- [EXTRACTED INFORMATION]:
____

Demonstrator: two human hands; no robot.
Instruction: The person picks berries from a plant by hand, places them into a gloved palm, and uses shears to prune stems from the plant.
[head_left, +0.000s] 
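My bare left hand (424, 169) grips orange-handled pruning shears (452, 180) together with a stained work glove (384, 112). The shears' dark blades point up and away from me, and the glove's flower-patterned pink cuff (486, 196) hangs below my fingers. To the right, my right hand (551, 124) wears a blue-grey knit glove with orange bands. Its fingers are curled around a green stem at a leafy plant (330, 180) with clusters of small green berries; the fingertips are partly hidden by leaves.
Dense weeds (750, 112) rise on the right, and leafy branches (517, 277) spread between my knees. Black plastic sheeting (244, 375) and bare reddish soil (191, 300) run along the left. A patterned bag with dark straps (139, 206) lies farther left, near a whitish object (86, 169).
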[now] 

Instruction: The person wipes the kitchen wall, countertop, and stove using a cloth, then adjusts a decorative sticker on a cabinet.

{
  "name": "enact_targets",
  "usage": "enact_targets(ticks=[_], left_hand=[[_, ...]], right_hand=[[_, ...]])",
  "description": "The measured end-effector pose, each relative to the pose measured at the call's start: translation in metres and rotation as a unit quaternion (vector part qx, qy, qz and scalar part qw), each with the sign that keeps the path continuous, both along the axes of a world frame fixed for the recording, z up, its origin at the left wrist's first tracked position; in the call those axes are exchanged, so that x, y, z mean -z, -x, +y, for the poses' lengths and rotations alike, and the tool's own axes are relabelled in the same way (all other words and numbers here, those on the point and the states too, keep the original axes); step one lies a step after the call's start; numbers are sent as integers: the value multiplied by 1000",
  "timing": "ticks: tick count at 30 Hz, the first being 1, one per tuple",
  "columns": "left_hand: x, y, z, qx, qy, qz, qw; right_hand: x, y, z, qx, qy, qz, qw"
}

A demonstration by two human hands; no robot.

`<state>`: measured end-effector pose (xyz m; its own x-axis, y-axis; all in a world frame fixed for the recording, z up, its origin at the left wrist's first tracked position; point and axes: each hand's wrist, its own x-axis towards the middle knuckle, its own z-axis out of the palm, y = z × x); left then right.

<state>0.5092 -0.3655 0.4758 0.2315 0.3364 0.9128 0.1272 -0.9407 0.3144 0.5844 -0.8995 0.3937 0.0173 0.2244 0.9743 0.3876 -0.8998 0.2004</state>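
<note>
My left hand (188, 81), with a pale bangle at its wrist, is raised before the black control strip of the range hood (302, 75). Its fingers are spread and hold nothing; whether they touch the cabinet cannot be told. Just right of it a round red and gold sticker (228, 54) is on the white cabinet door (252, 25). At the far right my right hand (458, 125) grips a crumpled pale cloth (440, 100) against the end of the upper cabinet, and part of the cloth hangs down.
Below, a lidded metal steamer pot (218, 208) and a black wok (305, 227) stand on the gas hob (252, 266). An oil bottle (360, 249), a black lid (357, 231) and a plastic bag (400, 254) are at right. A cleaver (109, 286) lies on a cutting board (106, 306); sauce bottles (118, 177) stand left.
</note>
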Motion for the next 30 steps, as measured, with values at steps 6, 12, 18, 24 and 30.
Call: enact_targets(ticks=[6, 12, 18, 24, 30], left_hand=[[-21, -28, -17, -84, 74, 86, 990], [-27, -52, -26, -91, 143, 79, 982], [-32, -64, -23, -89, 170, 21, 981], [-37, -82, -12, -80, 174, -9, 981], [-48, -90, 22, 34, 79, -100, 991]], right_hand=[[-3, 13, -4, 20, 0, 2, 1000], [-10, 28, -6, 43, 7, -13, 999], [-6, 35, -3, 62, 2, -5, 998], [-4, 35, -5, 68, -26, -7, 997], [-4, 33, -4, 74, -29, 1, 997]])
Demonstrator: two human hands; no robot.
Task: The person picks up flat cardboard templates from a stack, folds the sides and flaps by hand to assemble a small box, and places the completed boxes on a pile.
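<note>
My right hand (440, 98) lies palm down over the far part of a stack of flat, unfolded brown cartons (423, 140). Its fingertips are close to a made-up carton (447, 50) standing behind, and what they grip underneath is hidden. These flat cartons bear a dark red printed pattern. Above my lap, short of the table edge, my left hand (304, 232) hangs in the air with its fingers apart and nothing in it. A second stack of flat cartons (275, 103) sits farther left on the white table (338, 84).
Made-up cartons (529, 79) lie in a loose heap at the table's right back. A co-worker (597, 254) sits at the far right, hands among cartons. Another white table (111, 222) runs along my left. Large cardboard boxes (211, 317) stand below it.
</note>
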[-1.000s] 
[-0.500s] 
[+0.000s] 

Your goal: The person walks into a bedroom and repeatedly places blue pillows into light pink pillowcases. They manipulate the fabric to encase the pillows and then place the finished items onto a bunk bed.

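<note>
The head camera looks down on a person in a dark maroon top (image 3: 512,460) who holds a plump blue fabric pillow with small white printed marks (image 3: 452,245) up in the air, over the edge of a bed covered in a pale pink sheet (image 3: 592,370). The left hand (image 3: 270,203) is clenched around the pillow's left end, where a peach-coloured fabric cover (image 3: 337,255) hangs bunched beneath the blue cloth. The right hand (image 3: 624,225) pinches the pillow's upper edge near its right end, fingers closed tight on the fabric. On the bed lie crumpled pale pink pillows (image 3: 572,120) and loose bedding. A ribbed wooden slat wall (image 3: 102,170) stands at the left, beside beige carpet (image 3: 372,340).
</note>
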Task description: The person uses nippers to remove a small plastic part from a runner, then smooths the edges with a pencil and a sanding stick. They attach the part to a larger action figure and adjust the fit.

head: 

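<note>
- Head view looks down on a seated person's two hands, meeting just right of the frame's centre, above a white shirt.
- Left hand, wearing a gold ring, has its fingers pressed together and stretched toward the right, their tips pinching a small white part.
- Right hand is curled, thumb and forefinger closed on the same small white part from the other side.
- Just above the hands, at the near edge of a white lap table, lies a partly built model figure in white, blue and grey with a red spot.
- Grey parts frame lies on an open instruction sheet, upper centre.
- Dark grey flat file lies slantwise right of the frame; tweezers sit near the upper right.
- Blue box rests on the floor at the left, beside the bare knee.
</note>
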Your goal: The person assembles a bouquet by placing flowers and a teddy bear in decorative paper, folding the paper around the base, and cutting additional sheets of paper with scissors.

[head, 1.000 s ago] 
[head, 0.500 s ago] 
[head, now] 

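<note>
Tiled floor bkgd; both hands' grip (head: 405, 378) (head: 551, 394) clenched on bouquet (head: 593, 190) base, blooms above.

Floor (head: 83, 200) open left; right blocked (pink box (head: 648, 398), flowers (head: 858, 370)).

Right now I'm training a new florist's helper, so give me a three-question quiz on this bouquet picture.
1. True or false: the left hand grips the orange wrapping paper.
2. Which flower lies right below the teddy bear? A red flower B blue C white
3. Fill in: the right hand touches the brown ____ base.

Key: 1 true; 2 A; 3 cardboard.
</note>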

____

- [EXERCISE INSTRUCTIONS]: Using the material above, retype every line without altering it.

- [COMPLETED TASK]:
Demonstrator: two human hands; no robot.
Instruction: The person picks berries from a plant by hand, places them into a gloved palm, and uses shears to prune stems from the plant.
[head_left, +0.000s] 
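My bare left hand (424, 169) grips orange-handled pruning shears (452, 180) together with a stained work glove (384, 112). The shears' dark blades point up and away from me, and the glove's flower-patterned pink cuff (486, 196) hangs below my fingers. To the right, my right hand (551, 124) wears a blue-grey knit glove with orange bands. Its fingers are curled around a green stem at a leafy plant (330, 180) with clusters of small green berries; the fingertips are partly hidden by leaves.
Dense weeds (750, 112) rise on the right, and leafy branches (517, 277) spread between my knees. Black plastic sheeting (244, 375) and bare reddish soil (191, 300) run along the left. A patterned bag with dark straps (139, 206) lies farther left, near a whitish object (86, 169).
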[now] 

Instruction: The person wipes the kitchen wall, countertop, and stove using a cloth, then adjusts a decorative sticker on a cabinet.

{
  "name": "enact_targets",
  "usage": "enact_targets(ticks=[_], left_hand=[[_, ...]], right_hand=[[_, ...]])",
  "description": "The measured end-effector pose, each relative to the pose measured at the call's start: translation in metres and rotation as a unit quaternion (vector part qx, qy, qz and scalar part qw), each with the sign that keeps the path continuous, both along the axes of a world frame fixed for the recording, z up, its origin at the left wrist's first tracked position; in the call those axes are exchanged, so that x, y, z mean -z, -x, +y, for the poses' lengths and rotations alike, and the tool's own axes are relabelled in the same way (all other words and numbers here, those on the point and the states too, keep the original axes); step one lies a step after the call's start; numbers are sent as integers: the value multiplied by 1000",
  "timing": "ticks: tick count at 30 Hz, the first being 1, one per tuple",
  "columns": "left_hand: x, y, z, qx, qy, qz, qw; right_hand: x, y, z, qx, qy, qz, qw"
}

A demonstration by two human hands; no robot.

`<state>`: measured end-effector pose (xyz m; its own x-axis, y-axis; all in a world frame fixed for the recording, z up, its origin at the left wrist's first tracked position; point and axes: each hand's wrist, its own x-axis towards the middle knuckle, its own z-axis out of the palm, y = z × x); left then right.

<state>0.5092 -0.3655 0.4758 0.2315 0.3364 0.9128 0.1272 -0.9407 0.3144 0.5844 -0.8995 0.3937 0.0173 0.2244 0.9743 0.3876 -0.8998 0.2004</state>
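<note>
My left hand (188, 81), with a pale bangle at its wrist, is raised before the black control strip of the range hood (302, 75). Its fingers are spread and hold nothing; whether they touch the cabinet cannot be told. Just right of it a round red and gold sticker (228, 54) is on the white cabinet door (252, 25). At the far right my right hand (458, 125) grips a crumpled pale cloth (440, 100) against the end of the upper cabinet, and part of the cloth hangs down.
Below, a lidded metal steamer pot (218, 208) and a black wok (305, 227) stand on the gas hob (252, 266). An oil bottle (360, 249), a black lid (357, 231) and a plastic bag (400, 254) are at right. A cleaver (109, 286) lies on a cutting board (106, 306); sauce bottles (118, 177) stand left.
</note>
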Motion for the next 30 steps, as measured, with values at steps 6, 12, 18, 24 and 30.
Call: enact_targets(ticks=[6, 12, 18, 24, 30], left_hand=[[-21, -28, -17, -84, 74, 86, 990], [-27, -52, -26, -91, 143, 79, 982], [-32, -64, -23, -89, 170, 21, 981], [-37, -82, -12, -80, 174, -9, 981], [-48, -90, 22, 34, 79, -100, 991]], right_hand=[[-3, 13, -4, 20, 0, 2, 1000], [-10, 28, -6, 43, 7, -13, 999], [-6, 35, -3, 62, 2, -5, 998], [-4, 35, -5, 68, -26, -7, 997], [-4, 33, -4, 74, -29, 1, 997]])
Demonstrator: two human hands; no robot.
Task: The person picks up flat cardboard templates from a stack, folds the sides and flaps by hand to assemble a small box, and places the completed boxes on a pile.
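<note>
My right hand (440, 98) lies palm down over the far part of a stack of flat, unfolded brown cartons (423, 140). Its fingertips are close to a made-up carton (447, 50) standing behind, and what they grip underneath is hidden. These flat cartons bear a dark red printed pattern. Above my lap, short of the table edge, my left hand (304, 232) hangs in the air with its fingers apart and nothing in it. A second stack of flat cartons (275, 103) sits farther left on the white table (338, 84).
Made-up cartons (529, 79) lie in a loose heap at the table's right back. A co-worker (597, 254) sits at the far right, hands among cartons. Another white table (111, 222) runs along my left. Large cardboard boxes (211, 317) stand below it.
</note>
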[-1.000s] 
[-0.500s] 
[+0.000s] 

Your goal: The person walks into a bedroom and repeatedly places blue pillows into light pink pillowcases. They manipulate the fabric to encase the pillows and then place the finished items onto a bunk bed.

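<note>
The head camera looks down on a person in a dark maroon top (image 3: 512,460) who holds a plump blue fabric pillow with small white printed marks (image 3: 452,245) up in the air, over the edge of a bed covered in a pale pink sheet (image 3: 592,370). The left hand (image 3: 270,203) is clenched around the pillow's left end, where a peach-coloured fabric cover (image 3: 337,255) hangs bunched beneath the blue cloth. The right hand (image 3: 624,225) pinches the pillow's upper edge near its right end, fingers closed tight on the fabric. On the bed lie crumpled pale pink pillows (image 3: 572,120) and loose bedding. A ribbed wooden slat wall (image 3: 102,170) stands at the left, beside beige carpet (image 3: 372,340).
</note>
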Task description: The person uses nippers to remove a small plastic part from a runner, then smooths the edges with a pencil and a sanding stick. They attach the part to a larger action figure and adjust the fit.

head: 

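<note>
- Head view looks down on a seated person's two hands, meeting just right of the frame's centre, above a white shirt.
- Left hand, wearing a gold ring, has its fingers pressed together and stretched toward the right, their tips pinching a small white part.
- Right hand is curled, thumb and forefinger closed on the same small white part from the other side.
- Just above the hands, at the near edge of a white lap table, lies a partly built model figure in white, blue and grey with a red spot.
- Grey parts frame lies on an open instruction sheet, upper centre.
- Dark grey flat file lies slantwise right of the frame; tweezers sit near the upper right.
- Blue box rests on the floor at the left, beside the bare knee.
</note>
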Your goal: The person assembles a bouquet by placing flowers and a teddy bear in decorative paper, folding the paper around the base, and cutting additional sheets of paper with scissors.

[head, 1.000 s ago] 
[head, 0.500 s ago] 
[head, now] 

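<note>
Tiled floor bkgd; both hands' grip (head: 405, 378) (head: 551, 394) clenched on bouquet (head: 593, 190) base, blooms above.

Floor (head: 83, 200) open left; right blocked (pink box (head: 648, 398), flowers (head: 858, 370)).

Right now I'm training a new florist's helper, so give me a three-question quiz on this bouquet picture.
1. True or false: the left hand grips the orange wrapping paper.
2. Which flower lies right below the teddy bear? A red flower B blue C white
3. Fill in: the right hand touches the brown ____ base.

Key: 1 true; 2 A; 3 cardboard.
</note>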

There's no more to the output.